> WORK REQUEST: Read the lines below, and copy any that contain the string "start".

> RECORDS TO USE:
════
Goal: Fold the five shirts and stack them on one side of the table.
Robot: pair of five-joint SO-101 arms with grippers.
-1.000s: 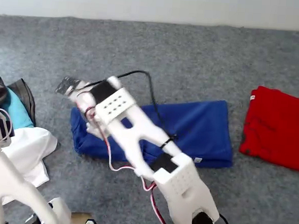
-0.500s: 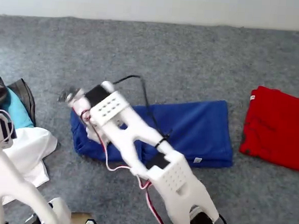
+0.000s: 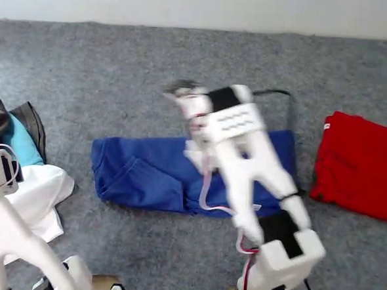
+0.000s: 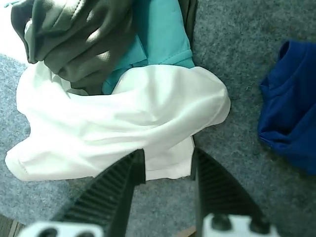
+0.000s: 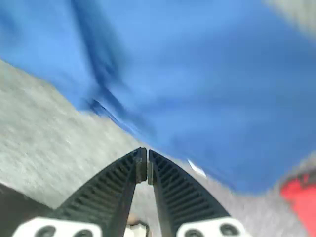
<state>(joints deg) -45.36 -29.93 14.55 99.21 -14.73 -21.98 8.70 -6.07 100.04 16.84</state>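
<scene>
Blue shirt (white arm across)

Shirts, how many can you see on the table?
5: blue shirt mid-table, red shirt far right, white shirt, teal shirt and grey shirt piled left; more may hide.

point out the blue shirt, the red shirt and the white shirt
blue shirt [image 3: 142,171], high view, its uncovered end
red shirt [image 3: 360,165], high view, its middle
white shirt [image 4: 113,131], left wrist view, its middle
</scene>
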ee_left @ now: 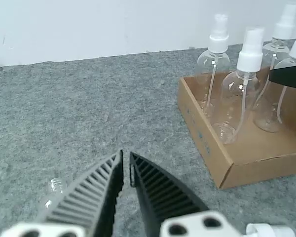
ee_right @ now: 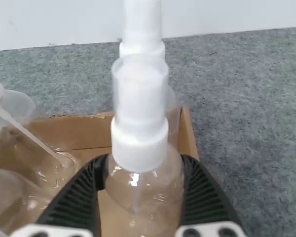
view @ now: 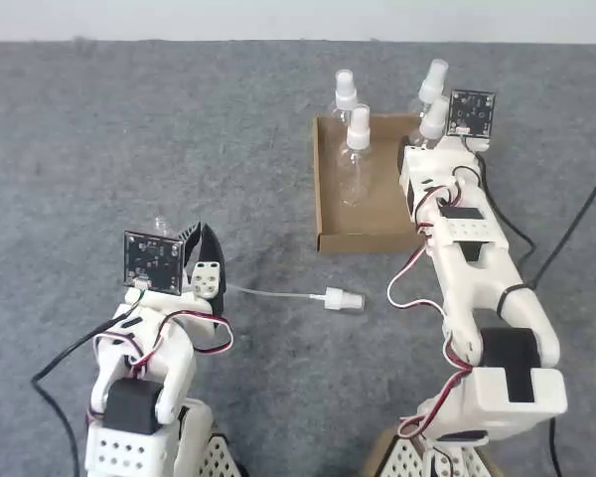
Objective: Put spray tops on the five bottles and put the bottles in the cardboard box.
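The cardboard box (view: 326, 189) lies at the right centre of the table. Three clear bottles with white spray tops (view: 358, 139) stand in it. My right gripper (view: 429, 139) is at the box's right side, shut on a fourth capped bottle (ee_right: 140, 123) held upright over the box floor. A loose spray top (view: 342, 298) with its thin tube lies on the felt between the arms. My left gripper (ee_left: 126, 168) is low over the felt with its fingers together and nothing between them. An uncapped clear bottle (ee_left: 56, 186) sits just beside it.
Grey felt (view: 129, 129) covers the table, with a white wall at the far edge. The box's near wall (ee_left: 222, 158) faces the left arm. Open felt spreads to the left of the box.
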Available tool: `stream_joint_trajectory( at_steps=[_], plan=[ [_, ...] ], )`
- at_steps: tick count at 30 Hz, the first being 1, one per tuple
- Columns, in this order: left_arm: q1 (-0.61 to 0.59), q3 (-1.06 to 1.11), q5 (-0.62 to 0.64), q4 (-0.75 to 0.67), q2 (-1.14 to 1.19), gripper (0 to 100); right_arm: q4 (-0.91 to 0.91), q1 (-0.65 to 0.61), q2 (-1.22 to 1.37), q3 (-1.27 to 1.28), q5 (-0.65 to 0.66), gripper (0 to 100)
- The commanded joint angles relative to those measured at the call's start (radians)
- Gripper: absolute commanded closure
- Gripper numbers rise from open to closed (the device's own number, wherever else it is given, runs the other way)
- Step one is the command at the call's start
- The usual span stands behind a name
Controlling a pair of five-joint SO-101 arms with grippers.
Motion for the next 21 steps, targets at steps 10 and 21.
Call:
stream_joint_trajectory(
  at_steps=[10, 21],
  plan=[
    [-0.006, -0.007, 0.008, -0.031, -0.014, 99, -0.007, 0.002, -0.010, -0.054, 0.002, 82.3],
    [-0.006, -0.007, 0.008, -0.031, -0.014, 99, -0.012, 0.002, -0.010, -0.054, 0.002, 82.1]
  ],
)
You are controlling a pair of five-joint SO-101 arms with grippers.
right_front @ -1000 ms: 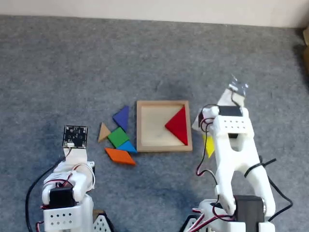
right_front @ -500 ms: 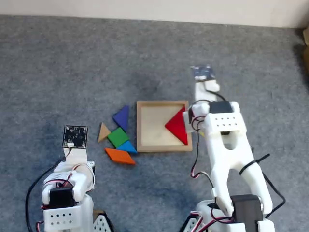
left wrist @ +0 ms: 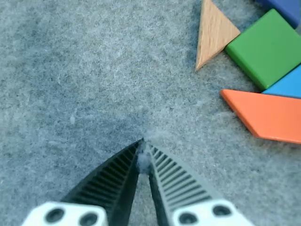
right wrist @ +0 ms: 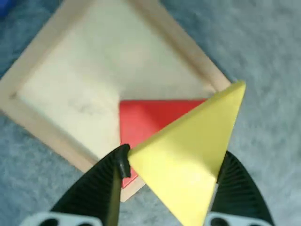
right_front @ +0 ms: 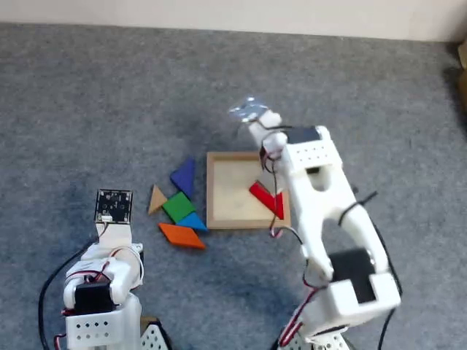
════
> RESULT FOR THIS EXERCISE:
- The commanded joint angles relative to those measured at the call's start (radians)
- Step one is the command at the call's start

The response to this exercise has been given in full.